_What the task asks_.
Lines from the line with "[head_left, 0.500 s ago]" to the line with "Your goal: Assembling" in the entries below, and only those, must be output exactly, with both ends included.
>>>>>
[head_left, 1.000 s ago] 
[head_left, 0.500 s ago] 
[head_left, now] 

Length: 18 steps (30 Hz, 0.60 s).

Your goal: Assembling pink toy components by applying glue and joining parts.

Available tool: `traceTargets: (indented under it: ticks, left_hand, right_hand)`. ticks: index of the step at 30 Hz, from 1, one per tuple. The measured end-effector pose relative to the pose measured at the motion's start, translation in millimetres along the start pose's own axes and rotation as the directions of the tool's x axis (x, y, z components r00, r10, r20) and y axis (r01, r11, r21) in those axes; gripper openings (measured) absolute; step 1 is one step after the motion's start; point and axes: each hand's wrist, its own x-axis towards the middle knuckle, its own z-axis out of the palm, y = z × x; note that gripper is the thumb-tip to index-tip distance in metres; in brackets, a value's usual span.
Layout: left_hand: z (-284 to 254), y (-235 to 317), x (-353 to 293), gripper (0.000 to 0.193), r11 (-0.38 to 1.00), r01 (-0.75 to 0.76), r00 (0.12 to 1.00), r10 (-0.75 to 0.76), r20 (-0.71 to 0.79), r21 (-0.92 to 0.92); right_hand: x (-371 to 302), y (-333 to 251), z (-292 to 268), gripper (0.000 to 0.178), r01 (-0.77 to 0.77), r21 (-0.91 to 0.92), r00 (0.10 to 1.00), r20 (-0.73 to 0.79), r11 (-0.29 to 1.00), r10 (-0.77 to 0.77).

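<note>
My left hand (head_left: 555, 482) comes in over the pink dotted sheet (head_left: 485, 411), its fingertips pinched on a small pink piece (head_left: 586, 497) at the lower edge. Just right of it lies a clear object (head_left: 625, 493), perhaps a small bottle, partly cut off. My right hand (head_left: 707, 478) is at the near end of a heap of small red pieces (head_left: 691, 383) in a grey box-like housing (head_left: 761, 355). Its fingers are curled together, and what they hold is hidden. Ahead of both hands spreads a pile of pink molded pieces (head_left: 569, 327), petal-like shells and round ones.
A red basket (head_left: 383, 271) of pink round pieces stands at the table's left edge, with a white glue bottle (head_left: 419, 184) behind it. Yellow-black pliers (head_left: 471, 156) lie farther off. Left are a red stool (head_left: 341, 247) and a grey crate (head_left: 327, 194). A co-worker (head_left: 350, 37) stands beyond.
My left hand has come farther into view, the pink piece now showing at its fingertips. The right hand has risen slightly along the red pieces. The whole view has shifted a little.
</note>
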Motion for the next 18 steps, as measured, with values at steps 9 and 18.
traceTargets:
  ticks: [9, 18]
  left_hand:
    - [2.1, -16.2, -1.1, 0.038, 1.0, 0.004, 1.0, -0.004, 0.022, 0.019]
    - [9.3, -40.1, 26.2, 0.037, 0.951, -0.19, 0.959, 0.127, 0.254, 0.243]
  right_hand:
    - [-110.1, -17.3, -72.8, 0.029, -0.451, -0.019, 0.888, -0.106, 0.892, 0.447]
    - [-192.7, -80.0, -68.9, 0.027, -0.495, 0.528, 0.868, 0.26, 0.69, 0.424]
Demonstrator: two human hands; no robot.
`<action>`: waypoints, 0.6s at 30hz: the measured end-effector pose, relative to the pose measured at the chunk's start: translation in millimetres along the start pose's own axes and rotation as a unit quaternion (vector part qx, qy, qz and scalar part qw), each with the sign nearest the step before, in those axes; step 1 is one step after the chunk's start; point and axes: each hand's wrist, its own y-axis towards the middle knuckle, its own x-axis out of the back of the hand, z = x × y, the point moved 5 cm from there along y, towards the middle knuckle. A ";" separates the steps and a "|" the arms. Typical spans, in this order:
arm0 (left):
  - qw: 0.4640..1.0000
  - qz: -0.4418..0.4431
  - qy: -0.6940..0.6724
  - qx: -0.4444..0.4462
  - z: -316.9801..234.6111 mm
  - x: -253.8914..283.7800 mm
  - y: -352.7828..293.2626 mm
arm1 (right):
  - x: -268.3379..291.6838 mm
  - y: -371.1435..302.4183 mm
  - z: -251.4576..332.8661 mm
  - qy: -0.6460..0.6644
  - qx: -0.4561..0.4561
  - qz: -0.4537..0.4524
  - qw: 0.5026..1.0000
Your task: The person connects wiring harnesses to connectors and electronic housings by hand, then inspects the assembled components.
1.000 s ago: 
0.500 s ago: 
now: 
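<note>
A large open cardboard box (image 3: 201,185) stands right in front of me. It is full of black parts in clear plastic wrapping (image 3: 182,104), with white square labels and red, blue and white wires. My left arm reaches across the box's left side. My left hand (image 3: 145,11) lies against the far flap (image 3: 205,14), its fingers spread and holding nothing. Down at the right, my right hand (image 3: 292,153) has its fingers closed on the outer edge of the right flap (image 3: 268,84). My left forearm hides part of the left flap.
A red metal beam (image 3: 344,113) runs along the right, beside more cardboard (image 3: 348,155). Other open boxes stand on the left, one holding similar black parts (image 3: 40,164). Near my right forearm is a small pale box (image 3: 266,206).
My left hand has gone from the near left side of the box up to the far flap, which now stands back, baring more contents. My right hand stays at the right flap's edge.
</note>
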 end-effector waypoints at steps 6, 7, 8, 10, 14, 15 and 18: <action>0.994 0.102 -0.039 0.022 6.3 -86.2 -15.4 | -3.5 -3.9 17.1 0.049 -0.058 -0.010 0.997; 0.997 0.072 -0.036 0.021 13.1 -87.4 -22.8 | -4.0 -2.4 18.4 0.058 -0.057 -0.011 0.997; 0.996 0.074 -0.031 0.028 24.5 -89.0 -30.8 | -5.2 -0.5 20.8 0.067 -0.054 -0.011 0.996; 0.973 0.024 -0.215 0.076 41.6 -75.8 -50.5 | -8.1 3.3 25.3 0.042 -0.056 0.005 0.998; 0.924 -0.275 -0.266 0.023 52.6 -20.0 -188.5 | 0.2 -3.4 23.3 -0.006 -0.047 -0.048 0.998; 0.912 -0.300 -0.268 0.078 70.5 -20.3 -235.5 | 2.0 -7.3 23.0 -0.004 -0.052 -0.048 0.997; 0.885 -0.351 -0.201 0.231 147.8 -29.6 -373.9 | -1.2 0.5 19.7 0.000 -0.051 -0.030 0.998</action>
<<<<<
_Problem solution_.
[head_left, 0.500 s ago] 
[head_left, now] 

Length: 18 steps (30 Hz, 0.60 s).

Your goal: Assembling pink toy components by applying glue and joining parts.

This exercise is now done.